Sonntag stehe ich früh auf

Symbolfoto: freeimages.com

Wer die Wahl hat, hat die Qual. Auf die rumänischen Bürger im Ausland traf das beim Wahlgang am 2. November leider ganz konkret zu. Seither ist die katastrophale Organisation der Auslandswahlen in aller Munde – doch überzeugende Maßnahmen werden für die Stichwahl am 16. November kaum getroffen. Es ist also Absicht.
Oft ist in Medien, Politik und Forschung von der Politikverdrossenheit und  schwachen Wahlbeteiligung in den mittel- und osteuropäischen Ländern die Rede. Es soll ein Zeichen dafür sein, dass die Zivilgesellschaft unterentwickelt ist – ein Überbleibsel aus der kommunistischen Ära. Das mag sein. Doch dass man Hunderte Kilometer zurücklegt, mehrere Stunden Schlange steht oder sogar ein Botschaftsgebäude stürmt, um seine Stimme bei der Präsidentenwahl abgeben zu dürfen, zeugt nicht gerade von politischer Apathie. Im Gegenteil: Gerade jetzt besteht bei vielen Menschen brennendes Interesse an der politischen Entwicklung Rumäniens, denn das Land steht am Scheideweg. Eher die Tatsache, dass die zuständigen Behörden nichts tun, um die Lage in den ausländischen Wahllokalen am kommenden Sonntag zu verbessern, zeugt von einer Mentalität, die an die Zeit vor 1989 erinnert.

Meine Stimme habe ich am 2. November nicht in einer der großen europäischen Haupt- oder Großstädte abgegeben, in denen es um 21 Uhr zu Protesten vor geschlossenen Türen gekommen ist, und trotzdem musste ich zwei Stunden anstehen, um an einen Stempel und einen Wahlzettel zu gelangen. Die Menschen, die um mich herum im herbstkalten Nieselregen warteten, hatten zum Teil erstaunlich lange Wege hinter sich und diskutierten engagiert über die Missstände am Wahltag und  die Politik im Land, die sie en détail kannten. Manche waren mit Kleinkindern gekommen, die nach und nach ihr Repertoire an Spielen erschöpft hatten und nun langsam unruhig wurden. Niemand hatte mit mehrstündigem Warten vor dem Botschaftssitz gerechnet. Und das Schöne war, dass kein einziger die Geduld verlor, das Warten abbrach und nach Hause ging. Die „Auslandsrumänen“ wollen mitreden, liebe Regierung!

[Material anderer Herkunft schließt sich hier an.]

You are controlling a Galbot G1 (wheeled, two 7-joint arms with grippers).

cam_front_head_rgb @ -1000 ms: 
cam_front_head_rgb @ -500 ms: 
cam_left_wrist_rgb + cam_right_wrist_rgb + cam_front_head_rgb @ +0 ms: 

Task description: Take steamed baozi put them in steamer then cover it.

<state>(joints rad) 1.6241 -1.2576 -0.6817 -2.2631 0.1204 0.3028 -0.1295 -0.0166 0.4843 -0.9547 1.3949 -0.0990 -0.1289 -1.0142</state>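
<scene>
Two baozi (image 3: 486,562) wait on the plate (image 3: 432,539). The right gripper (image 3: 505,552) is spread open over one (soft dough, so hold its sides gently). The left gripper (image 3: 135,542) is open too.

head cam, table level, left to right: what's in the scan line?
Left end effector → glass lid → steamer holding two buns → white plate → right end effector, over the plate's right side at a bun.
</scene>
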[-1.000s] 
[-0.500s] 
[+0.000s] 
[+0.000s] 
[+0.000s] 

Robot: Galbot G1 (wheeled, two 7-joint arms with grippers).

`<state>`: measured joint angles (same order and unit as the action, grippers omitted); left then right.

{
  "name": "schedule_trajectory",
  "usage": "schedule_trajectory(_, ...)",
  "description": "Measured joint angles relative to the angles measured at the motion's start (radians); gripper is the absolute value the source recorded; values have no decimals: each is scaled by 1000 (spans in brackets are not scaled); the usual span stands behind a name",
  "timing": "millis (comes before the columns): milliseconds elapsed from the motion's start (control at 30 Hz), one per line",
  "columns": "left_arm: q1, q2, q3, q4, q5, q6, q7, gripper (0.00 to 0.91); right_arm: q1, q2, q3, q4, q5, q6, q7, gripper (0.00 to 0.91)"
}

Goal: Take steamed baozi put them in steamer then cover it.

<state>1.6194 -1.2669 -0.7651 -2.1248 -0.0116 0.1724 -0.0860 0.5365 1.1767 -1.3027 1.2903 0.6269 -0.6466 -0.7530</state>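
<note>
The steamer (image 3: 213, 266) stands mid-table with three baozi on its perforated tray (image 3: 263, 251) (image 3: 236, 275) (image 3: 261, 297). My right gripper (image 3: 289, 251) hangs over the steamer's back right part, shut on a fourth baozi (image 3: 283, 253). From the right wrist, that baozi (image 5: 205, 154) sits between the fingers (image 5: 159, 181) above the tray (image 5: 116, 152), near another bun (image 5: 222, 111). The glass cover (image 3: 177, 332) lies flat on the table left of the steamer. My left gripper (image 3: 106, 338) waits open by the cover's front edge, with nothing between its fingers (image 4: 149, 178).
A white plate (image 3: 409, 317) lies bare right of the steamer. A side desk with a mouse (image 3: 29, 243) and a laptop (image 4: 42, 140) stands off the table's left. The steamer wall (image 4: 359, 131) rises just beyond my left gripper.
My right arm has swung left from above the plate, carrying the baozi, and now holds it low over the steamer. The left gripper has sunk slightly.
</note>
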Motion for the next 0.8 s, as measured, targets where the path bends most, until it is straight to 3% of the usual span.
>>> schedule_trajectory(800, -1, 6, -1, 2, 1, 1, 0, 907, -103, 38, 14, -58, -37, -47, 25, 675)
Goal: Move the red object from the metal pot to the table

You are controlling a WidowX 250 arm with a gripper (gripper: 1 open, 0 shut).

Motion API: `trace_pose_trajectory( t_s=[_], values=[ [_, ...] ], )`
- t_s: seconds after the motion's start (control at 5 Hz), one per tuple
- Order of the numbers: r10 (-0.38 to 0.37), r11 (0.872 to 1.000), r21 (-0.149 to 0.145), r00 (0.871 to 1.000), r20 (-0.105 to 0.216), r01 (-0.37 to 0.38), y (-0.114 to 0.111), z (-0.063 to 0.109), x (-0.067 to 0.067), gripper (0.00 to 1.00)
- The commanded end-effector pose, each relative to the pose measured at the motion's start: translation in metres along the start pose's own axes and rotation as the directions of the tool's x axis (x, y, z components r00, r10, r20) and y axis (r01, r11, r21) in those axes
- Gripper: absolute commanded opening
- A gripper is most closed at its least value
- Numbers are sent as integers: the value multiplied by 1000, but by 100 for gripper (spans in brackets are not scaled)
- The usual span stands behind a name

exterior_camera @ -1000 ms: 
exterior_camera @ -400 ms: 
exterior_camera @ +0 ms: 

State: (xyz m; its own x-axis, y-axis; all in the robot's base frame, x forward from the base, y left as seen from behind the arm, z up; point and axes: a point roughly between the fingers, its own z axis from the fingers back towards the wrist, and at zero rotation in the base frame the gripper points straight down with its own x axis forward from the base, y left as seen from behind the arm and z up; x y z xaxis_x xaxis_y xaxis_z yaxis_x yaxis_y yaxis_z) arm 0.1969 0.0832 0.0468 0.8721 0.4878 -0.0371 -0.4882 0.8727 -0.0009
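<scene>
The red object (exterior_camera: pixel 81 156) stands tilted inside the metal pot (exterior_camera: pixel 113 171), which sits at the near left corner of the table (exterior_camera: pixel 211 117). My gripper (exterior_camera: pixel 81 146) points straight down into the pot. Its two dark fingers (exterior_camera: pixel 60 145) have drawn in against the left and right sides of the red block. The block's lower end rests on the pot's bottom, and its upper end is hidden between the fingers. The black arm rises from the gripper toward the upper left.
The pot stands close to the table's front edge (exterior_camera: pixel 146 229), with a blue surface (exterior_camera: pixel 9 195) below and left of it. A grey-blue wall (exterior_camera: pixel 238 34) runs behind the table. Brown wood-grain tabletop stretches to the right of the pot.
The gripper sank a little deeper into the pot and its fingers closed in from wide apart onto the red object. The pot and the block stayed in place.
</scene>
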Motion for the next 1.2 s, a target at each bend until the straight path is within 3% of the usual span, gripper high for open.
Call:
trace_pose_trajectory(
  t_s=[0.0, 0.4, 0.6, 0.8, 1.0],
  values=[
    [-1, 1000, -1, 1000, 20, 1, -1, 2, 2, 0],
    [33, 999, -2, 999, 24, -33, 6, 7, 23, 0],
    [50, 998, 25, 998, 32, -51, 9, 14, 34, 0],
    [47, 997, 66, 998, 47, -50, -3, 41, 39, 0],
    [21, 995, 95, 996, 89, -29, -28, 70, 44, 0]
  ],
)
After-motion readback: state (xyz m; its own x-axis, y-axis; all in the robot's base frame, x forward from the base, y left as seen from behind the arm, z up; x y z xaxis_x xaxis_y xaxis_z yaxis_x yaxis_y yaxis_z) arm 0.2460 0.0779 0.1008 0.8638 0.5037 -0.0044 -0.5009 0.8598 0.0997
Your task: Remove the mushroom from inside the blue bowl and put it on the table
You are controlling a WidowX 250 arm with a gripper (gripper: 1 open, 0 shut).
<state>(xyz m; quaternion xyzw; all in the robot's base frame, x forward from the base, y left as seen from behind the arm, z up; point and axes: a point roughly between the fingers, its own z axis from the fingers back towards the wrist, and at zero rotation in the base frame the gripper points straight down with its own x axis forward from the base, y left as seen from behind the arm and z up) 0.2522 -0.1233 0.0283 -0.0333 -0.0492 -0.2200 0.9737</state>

Ein politischer Diskurs, in dem es um Nationalstolz, ethnische Zugehörigkeit und religiöse Orthodoxie geht, ist auch deshalb längst passé. Dies sind Argumente von vorvorgestern, denn wer in Rumänien heutzutage die „Auslandsrumänen“ und die Minderheiten verachtet, der verachtet nicht nur zahlenmäßig eine beachtliche Gruppe von Menschen, sondern gleichzeitig einen großen Teil der Leistungen dieses Landes. Schaut man sich beispielsweise die Liste der Nobelpreisträger an, die aus Rumänien stammen, so entdeckt man fünf Namen: George Emil Palade (1974), Ioan Moraru (1985), Elie Wiesel (1986), Herta Müller (2009) und Stefan W. Hell (2014). Zwei sind Banater Schwaben, einer ist Jude, zwei sind Rumänen – wobei vier von fünf ihre Karriere größtenteils im Ausland aufgebaut haben. Natürlich sind Nobelpreise, die von Einzelnen gewonnen werden, kein Kriterium, um Verdienste einer Gruppe zu bewerten. Aber Minderheiten und „Auslandsrumänen“ gestalten das Land mit und wollen nicht vor geschlossenen Türen Schlange stehen.

Auch abgesehen davon bringen leere Versprechen oder populistische Parolen über die ethnische und religiöse Zugehörigkeit genau genommen gar nichts. Viele sind heutzutage weder stolz, noch sind sie nicht stolz, Rumänen zu sein – sie wollen ein funktionierendes Land. Man könnte auch sagen: gut gemachte Dinge. Aufgabe einer europäischen Regierung ist es nicht, die ethnische und religiöse Reinheit der Bürger zu behüten, sondern funktionierende Institutionen, Verlässlichkeit, Rechtsstaatlichkeit und zeitgemäße politische Haltungen zu gewährleisten. Dazu gehören Lüge und Plagiat gewiss nicht. Am kommenden Sonntag stelle ich mich ganz früh an, denn es geht um alles oder nichts.